The book was published later as part of The Space Trilogy, an omnibus of three of Clarke's earlier works which also includes Islands in the Sky and Earthlight.

A city on Mars named Port Lowell is also mentioned by Clarke in his 1955 short story "Refugee" and The Lost Worlds of 2001.

The transformation of Phobos into a second sun has similarities to what is done to Jupiter in Clarke's novel 2010: Odyssey Two. In that case, alien technology triggers a fusion reaction in the planet, which is largely hydrogen. In the case of Phobos - tiny and mostly rock - Clarke proposes an imaginary "meson resonance reaction" that has recently been discovered.

It has been claimed as an inspiration for the title of guitarist Jimi Hendrix's last and unfinished album, First Rays of the New Rising Sun. The album also contains an unfinished song "New Rising Sun" in which "Jupiter Sun" is mentioned.

==Timing==
No dates are given, but Gibson's 20-year career began before anyone had been in space. The space age is stated to have begun in the 1960s and 1970s, implying that the novel takes place in the 1990s.
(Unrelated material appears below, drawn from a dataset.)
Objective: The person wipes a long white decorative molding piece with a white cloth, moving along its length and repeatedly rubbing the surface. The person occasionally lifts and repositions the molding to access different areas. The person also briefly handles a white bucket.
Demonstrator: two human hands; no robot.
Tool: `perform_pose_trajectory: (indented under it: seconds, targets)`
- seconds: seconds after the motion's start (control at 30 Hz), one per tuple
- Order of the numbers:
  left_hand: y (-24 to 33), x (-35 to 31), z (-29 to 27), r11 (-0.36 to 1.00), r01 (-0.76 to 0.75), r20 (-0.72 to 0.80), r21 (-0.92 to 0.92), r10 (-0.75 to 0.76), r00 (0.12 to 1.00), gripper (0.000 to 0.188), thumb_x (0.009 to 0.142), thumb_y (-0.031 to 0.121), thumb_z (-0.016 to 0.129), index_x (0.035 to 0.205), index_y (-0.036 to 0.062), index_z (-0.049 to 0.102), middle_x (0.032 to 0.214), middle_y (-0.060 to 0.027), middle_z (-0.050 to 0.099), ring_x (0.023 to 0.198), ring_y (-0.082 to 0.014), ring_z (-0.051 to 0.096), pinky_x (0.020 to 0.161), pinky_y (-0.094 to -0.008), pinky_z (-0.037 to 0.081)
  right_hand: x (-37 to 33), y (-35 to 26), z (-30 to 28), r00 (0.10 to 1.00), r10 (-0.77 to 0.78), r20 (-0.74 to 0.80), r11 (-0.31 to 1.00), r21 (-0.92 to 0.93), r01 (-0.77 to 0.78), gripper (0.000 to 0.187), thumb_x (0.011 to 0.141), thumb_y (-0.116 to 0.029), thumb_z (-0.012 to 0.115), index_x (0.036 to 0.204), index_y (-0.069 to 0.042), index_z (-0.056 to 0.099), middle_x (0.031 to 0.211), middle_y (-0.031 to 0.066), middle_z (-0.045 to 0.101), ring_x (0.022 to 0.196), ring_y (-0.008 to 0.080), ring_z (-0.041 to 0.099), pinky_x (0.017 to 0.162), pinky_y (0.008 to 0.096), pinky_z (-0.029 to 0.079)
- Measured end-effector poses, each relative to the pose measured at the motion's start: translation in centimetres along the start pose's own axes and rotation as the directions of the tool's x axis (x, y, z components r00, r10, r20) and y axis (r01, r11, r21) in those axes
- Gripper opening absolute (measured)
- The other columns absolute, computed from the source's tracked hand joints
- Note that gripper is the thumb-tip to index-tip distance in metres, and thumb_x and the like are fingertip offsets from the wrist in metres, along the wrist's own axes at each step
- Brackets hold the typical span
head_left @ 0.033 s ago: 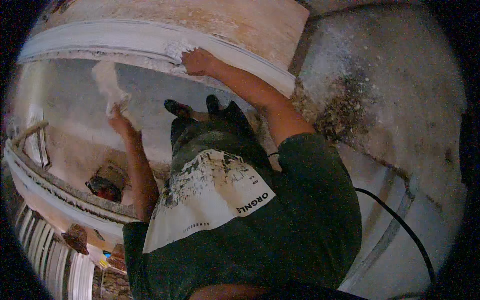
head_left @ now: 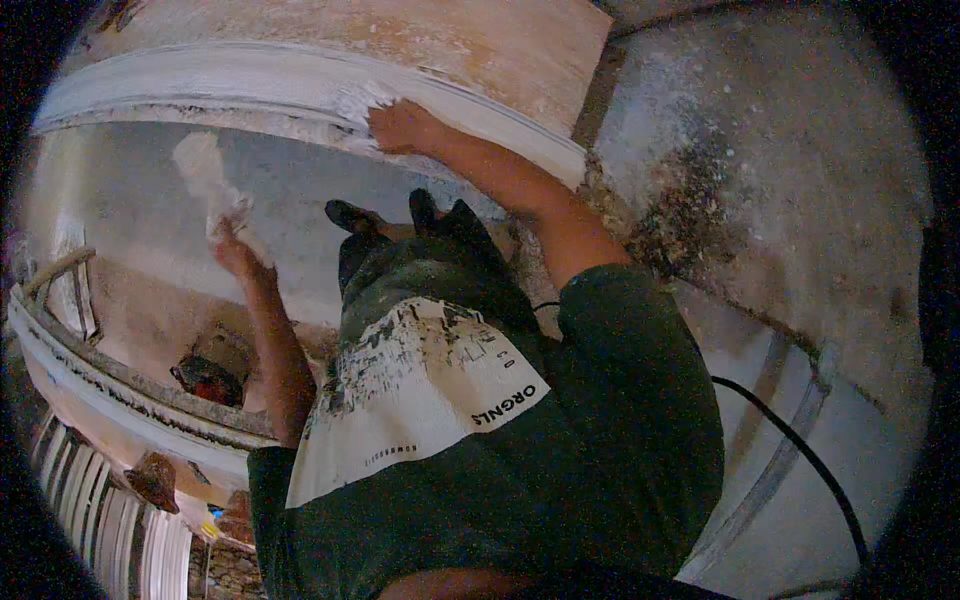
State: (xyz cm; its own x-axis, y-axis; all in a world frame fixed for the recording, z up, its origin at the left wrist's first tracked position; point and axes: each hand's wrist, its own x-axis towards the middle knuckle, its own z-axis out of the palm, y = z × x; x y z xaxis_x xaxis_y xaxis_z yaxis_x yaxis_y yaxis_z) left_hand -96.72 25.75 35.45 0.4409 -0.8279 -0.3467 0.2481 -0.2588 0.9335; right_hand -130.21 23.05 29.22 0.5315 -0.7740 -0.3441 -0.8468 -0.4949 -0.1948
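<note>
On the left, my left hand (head_left: pixel 235 252) is closed around the lower end of a long, limp whitish piece (head_left: pixel 200 160). It looks like wet fibre or cloth smeared with plaster and reaches away from my fist. My right hand (head_left: pixel 402 128) rests at the near edge of a long white ribbed moulding (head_left: pixel 240 75), fingers curled down. White paste-like stuff (head_left: pixel 360 100) lies by those fingertips on the moulding. Whether the fingers hold anything is hidden.
Behind the moulding is a stained board (head_left: pixel 480 45). White-spattered debris (head_left: pixel 690 205) covers the floor at right, with a black hose (head_left: pixel 790 435) nearer me. A second pale-edged bench (head_left: pixel 120 385) runs along the left, past a dark container (head_left: pixel 208 378). White slats (head_left: pixel 85 480) stand lower left.
My left hand and the whitish piece have shifted slightly left. The right hand has slid a little to the right along the moulding's edge.
</note>
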Motion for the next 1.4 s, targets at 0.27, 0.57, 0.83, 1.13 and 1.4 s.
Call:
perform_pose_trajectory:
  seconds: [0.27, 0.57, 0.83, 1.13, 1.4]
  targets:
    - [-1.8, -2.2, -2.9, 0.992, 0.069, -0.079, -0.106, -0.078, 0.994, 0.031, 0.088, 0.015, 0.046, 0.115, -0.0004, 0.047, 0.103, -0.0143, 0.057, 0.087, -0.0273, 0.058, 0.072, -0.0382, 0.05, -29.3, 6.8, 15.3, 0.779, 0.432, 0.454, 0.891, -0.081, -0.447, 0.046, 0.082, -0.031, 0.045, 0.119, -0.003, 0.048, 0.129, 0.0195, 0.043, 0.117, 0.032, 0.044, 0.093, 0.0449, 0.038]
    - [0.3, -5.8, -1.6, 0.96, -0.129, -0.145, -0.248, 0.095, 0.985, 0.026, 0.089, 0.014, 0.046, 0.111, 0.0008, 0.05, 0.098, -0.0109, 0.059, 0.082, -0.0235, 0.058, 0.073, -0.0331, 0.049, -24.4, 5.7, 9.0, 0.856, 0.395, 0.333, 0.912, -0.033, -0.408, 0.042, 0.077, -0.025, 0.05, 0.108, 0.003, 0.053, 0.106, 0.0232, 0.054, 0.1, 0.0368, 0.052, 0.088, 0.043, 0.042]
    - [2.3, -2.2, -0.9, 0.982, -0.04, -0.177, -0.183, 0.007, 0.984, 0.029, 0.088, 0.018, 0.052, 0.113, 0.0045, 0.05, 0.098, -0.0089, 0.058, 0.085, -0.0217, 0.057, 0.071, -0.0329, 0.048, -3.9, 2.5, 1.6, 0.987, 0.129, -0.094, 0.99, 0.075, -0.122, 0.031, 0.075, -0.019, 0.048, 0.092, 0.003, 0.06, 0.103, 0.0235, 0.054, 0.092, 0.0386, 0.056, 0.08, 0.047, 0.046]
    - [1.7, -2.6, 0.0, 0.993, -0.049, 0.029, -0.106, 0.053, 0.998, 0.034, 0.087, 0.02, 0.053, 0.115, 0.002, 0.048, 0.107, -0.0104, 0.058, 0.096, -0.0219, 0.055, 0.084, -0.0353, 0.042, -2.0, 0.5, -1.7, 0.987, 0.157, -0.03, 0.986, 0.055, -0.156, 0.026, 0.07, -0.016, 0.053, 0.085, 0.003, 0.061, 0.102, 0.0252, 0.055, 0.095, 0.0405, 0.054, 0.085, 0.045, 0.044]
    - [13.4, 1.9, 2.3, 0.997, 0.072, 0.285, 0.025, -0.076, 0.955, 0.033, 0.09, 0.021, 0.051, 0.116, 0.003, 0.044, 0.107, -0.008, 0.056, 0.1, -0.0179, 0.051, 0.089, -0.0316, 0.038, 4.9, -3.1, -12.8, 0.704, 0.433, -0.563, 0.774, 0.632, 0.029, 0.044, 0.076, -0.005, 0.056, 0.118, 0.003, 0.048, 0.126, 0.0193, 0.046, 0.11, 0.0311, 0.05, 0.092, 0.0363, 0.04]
The level of the development is consistent with what Clarke imagined for 2001 in 2001: A Space Odyssey. An expedition to Saturn is mentioned in The Sands of Mars: the book version of 2001 involves the first voyage there.
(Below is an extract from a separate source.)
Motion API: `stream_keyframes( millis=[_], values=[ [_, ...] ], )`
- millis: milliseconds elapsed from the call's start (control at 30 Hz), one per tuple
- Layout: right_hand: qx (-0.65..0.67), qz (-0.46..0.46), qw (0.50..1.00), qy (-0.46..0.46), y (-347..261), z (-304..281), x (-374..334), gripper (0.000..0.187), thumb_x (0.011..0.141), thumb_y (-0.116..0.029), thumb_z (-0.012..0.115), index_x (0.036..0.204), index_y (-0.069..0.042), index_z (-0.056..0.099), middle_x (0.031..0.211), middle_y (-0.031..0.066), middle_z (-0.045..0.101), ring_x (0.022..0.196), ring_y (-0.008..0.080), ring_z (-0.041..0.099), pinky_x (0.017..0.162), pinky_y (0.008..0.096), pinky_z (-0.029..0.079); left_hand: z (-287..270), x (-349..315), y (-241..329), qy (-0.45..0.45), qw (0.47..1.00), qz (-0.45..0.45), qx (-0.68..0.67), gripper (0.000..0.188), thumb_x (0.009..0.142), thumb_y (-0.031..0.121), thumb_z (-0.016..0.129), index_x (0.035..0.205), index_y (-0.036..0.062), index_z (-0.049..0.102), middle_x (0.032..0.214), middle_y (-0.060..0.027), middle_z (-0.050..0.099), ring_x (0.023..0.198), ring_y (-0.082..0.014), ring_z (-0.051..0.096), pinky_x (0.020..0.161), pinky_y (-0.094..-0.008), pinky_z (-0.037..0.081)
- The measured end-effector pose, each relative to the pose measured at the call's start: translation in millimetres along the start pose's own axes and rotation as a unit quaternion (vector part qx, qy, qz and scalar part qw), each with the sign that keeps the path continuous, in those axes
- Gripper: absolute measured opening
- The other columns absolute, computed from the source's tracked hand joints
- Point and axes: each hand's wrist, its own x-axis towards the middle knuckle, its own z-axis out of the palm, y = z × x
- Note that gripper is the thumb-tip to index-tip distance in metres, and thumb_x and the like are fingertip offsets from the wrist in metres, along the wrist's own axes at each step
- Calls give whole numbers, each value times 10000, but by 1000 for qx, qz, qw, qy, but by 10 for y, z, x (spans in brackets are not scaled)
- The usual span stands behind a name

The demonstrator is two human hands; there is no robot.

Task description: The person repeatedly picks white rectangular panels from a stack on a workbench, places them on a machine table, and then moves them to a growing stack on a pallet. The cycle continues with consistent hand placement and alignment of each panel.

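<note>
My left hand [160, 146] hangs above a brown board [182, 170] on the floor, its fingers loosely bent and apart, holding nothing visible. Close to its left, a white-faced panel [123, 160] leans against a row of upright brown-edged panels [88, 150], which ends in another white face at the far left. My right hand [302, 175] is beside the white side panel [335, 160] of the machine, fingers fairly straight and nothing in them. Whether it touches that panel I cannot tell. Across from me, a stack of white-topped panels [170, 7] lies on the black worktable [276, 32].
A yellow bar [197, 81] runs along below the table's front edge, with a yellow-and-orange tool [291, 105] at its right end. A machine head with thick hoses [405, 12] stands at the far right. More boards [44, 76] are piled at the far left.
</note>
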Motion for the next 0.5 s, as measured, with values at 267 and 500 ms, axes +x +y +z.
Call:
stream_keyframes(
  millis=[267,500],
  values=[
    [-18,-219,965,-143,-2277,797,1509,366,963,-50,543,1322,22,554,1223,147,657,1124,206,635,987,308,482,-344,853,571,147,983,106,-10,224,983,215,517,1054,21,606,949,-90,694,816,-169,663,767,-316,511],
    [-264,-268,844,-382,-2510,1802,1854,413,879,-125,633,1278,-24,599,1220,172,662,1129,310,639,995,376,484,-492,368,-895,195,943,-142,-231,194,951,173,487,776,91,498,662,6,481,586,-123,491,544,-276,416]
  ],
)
==Relations with other novels==
Clarke's early space novels mostly foresee much the same sort of future, generally peaceful and with a benevolent world state. There are however no specific links between them, no repeat of fictional people or places. The current edition of The Sands of Mars appears in the same volume as Earthlight, but they are not definitely part of the same future. If they were, the Martian novel would be part of the past of the Lunar one, since humans in Earthlight have gone much further and the planets are now independent.

The idea of using a moon as a substitute sun was used by Pohl and Kornbluth in the 1959 novel Wolfbane.